La reacción inmediatamente autoritaria de intimidar al juez que concedió una serie de amparos para frenar la entrada en vigor de su reforma a la Ley de la Industria Eléctrica, hace ver el verdadero rostro del gobierno mexicano. La batalla legal para frenarla incluye una docena de suspensiones y dos decenas de juicios de amparo contra leyes, reglamentos y disposiciones de carácter general. Las medidas cautelares son para analizar la constitucionalidad de una ley que fue aprobada sin discusión e impuesta a la sociedad por una mayoría legislativa sometida al Presidente. Alguien debería informarles que el Estado Constitucional de Derecho que hasta ahora prevalece en nuestro país se fundamenta en la división de poderes.
Este desprecio por las leyes, jueces y magistrados proyecta una representación del Estado no como el reino de la razón, sino de la fuerza. No como el instrumento del bien común, sino del interés de un grupo. Es una imagen donde el Estado no tiene como propósito el bienestar de todos, sino el de quienes detentan el poder. Que el Estado tenga como misión el bien común, el bienestar o incluso la justicia, es una ideología de la que tradicionalmente se sirven los grupos en el poder para dar apariencia de legitimación a su dominación.

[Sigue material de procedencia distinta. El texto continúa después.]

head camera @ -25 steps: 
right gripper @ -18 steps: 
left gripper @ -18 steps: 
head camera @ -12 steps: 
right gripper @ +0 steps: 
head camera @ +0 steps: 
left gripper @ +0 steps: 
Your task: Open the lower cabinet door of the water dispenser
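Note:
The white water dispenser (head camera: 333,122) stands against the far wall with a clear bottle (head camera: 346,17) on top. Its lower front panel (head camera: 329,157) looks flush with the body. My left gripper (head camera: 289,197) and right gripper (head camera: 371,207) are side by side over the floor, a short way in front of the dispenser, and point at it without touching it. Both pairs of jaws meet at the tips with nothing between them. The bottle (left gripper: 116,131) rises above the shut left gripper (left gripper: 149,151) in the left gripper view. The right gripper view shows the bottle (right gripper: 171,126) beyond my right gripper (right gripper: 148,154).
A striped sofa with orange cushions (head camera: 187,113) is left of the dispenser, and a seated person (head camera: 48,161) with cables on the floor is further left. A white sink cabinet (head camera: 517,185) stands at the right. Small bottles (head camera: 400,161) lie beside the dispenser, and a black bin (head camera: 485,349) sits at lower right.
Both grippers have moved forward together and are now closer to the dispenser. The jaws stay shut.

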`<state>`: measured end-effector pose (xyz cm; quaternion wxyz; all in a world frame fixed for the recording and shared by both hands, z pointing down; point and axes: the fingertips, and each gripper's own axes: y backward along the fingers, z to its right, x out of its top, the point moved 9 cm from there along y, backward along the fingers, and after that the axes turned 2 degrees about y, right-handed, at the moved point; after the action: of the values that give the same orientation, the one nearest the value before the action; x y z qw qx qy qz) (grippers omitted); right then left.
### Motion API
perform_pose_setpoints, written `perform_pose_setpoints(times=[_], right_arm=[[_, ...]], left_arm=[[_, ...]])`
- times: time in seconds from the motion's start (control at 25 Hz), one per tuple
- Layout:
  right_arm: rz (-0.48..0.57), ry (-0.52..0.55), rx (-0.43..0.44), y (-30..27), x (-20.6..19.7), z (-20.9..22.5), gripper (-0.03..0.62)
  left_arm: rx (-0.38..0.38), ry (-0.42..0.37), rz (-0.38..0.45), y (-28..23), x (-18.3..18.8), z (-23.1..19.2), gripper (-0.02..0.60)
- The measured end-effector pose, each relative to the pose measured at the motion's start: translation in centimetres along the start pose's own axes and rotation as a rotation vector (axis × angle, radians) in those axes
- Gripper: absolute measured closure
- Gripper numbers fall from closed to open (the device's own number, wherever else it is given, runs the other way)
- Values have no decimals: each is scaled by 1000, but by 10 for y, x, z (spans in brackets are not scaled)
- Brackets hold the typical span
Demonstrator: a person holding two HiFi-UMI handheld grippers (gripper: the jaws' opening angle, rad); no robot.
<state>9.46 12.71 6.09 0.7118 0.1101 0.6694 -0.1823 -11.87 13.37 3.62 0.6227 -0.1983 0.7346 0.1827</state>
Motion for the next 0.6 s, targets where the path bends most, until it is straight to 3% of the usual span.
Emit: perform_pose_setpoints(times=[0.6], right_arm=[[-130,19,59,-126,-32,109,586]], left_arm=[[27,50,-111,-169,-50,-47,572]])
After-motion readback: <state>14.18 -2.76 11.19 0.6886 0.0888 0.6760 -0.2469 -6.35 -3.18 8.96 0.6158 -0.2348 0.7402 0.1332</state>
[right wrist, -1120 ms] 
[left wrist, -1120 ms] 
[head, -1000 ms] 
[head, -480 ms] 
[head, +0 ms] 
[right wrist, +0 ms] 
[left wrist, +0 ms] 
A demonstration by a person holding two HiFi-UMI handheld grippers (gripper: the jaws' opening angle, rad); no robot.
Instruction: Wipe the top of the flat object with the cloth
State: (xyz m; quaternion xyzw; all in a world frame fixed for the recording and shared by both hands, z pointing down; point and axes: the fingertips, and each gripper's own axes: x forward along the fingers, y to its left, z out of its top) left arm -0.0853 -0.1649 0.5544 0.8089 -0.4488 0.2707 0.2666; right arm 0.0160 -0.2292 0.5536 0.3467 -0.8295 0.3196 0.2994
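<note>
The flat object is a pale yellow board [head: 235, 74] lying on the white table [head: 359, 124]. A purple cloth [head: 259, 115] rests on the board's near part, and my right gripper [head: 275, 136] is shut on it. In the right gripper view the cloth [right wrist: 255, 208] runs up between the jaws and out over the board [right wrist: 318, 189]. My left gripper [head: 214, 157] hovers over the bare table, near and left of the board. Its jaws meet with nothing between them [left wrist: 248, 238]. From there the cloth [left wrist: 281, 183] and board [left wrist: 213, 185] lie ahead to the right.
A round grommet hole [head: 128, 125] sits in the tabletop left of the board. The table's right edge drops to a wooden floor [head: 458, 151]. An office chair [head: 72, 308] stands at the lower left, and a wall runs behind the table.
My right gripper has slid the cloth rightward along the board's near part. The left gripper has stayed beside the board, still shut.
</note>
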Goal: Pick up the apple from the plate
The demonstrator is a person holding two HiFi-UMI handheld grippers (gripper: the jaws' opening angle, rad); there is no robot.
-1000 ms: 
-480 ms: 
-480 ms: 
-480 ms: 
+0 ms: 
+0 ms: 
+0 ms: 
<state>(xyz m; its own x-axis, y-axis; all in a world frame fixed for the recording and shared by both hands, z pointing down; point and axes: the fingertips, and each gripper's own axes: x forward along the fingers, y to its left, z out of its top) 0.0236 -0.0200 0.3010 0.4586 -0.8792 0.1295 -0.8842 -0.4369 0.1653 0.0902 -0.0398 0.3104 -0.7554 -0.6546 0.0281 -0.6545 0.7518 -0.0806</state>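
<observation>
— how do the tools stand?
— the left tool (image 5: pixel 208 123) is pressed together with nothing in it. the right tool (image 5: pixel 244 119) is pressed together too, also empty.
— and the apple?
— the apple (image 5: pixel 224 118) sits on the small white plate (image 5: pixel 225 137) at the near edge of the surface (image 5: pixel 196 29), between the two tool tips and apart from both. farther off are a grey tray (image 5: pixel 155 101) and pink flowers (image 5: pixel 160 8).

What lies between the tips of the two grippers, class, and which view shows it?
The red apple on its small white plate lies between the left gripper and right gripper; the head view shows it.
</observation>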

Toda la historia del pensamiento político y jurídico occidental está marcada por la pregunta: ¿es mejor el gobierno de las leyes o el de los hombres? Desde Aristóteles la respuesta va en el sentido de la primera alternativa, porque ya sea que haya derivado de la naturaleza de las cosas, de la tradición o que haya sido descubierta por la sabiduría del legislador, la ley siempre debe permanecer alejada de las pasiones humanas y como depósito de la sabiduría civil que impide los cambios bruscos, las prevaricaciones de los poderosos y la arbitrariedad expresada por el antiguo proverbio que caracteriza al poder despótico del: “sic volo sic iubeo”, que significa: “así lo quiero y así lo mando”.
Por ello es que un aspecto importante de la relación entre el poder y el derecho es el problema de la legalidad del poder, que no se refiere a quien tiene el derecho de gobernar sino al modo preciso como el poder de gobierno debe ser ejercido. Cuando se invoca la legalidad del poder se pide que quien lo detenta lo ejerza no según su propio capricho, sino de conformidad con las reglas establecidas y dentro de los límites de éstas.
La distinción clásica entre un sistema autoritario y un sistema democrático radica en que el primero subordina el derecho al poder, mientras que el segundo somete el poder al derecho. La concepción autoritaria identifica al Estado con una estructura orientada a imponer decisiones unipersonales. Considera que en el vértice del sistema político se encuentra solamente el poder soberano del cual depende, incluso, la existencia y validez de las normas jurídicas.
A ella se contrapone una concepción democrática, según la cual, prevalece marcadamente la distinción entre el poder del derecho y el poder de hecho, porque un poder solo puede considerarse legítimo cuando quien lo detenta lo ejerce autorizado por las normas jurídicas vigentes. En esta perspectiva, surge el constitucionalismo que representa el gobierno de las leyes. Por ello es que la Suprema Corte de Justicia de la Nación deberá ratificar que en México no existe diferencia alguna entre gobernantes y gobernados con respecto al imperio de la ley.